** DESCRIPTION OF THE TASK **
Copy the opening lines of the listing exactly, through and including the line with "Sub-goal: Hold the"; do not copy any pictures.
• • • •
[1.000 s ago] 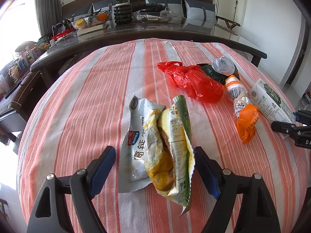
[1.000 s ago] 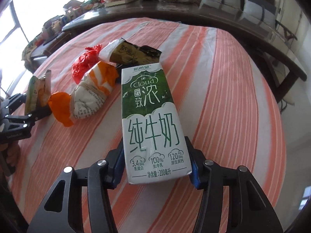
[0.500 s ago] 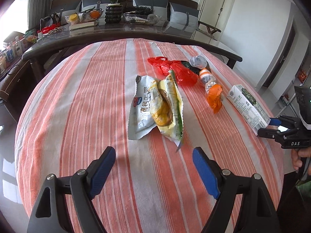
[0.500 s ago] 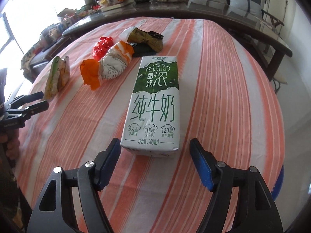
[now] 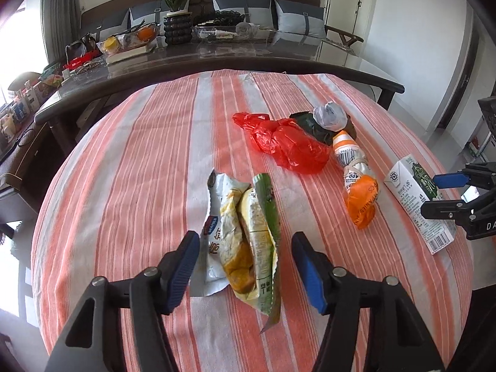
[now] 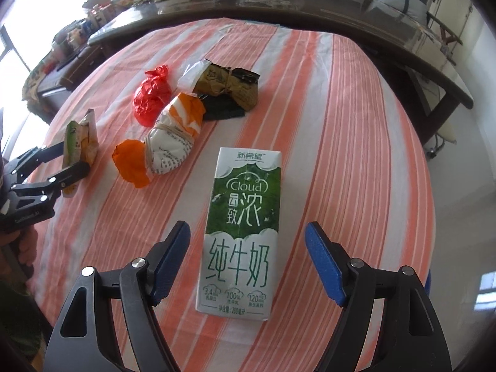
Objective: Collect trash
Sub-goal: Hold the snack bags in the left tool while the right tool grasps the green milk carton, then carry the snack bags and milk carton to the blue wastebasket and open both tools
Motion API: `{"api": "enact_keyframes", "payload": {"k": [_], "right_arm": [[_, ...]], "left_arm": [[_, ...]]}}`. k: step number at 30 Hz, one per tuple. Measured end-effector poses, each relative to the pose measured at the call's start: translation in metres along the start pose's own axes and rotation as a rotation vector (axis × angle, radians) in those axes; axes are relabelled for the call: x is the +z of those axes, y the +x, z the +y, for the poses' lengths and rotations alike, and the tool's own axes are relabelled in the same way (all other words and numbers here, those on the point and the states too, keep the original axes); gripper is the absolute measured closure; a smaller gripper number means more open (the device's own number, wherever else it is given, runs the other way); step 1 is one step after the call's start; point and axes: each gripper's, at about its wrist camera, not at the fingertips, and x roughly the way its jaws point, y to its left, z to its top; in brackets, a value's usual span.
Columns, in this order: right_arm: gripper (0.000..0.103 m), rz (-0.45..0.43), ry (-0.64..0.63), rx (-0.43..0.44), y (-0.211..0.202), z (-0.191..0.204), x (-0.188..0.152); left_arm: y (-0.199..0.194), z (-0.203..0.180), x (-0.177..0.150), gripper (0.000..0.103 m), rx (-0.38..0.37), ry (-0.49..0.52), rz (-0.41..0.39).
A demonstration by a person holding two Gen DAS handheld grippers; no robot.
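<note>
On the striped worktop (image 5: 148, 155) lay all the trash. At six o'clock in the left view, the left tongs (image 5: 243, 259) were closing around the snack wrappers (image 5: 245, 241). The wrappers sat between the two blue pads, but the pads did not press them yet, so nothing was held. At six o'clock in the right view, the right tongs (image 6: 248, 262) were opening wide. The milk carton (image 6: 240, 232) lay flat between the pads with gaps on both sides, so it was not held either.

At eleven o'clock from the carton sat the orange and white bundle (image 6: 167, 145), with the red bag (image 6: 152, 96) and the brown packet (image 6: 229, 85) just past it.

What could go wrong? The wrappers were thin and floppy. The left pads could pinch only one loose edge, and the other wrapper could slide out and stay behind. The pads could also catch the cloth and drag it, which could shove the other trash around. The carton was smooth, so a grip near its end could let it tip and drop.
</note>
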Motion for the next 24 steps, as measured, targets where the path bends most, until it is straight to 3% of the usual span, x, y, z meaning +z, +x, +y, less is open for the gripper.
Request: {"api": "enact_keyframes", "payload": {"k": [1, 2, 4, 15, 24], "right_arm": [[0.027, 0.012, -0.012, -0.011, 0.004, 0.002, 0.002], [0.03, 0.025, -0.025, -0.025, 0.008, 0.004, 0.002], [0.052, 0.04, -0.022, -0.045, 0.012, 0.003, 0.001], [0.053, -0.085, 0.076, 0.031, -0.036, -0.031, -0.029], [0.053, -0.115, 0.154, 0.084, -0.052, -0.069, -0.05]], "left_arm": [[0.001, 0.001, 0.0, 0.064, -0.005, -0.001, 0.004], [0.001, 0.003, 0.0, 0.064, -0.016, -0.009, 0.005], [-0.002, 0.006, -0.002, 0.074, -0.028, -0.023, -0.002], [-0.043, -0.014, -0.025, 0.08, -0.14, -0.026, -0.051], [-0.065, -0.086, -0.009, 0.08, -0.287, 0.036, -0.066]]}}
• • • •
** ANSWER SECTION **
[1.000 s ago] 
[1.000 s ago] 
[0.500 s ago] 
[0.500 s ago] 
[now] 
[now] 
Objective: Collect trash
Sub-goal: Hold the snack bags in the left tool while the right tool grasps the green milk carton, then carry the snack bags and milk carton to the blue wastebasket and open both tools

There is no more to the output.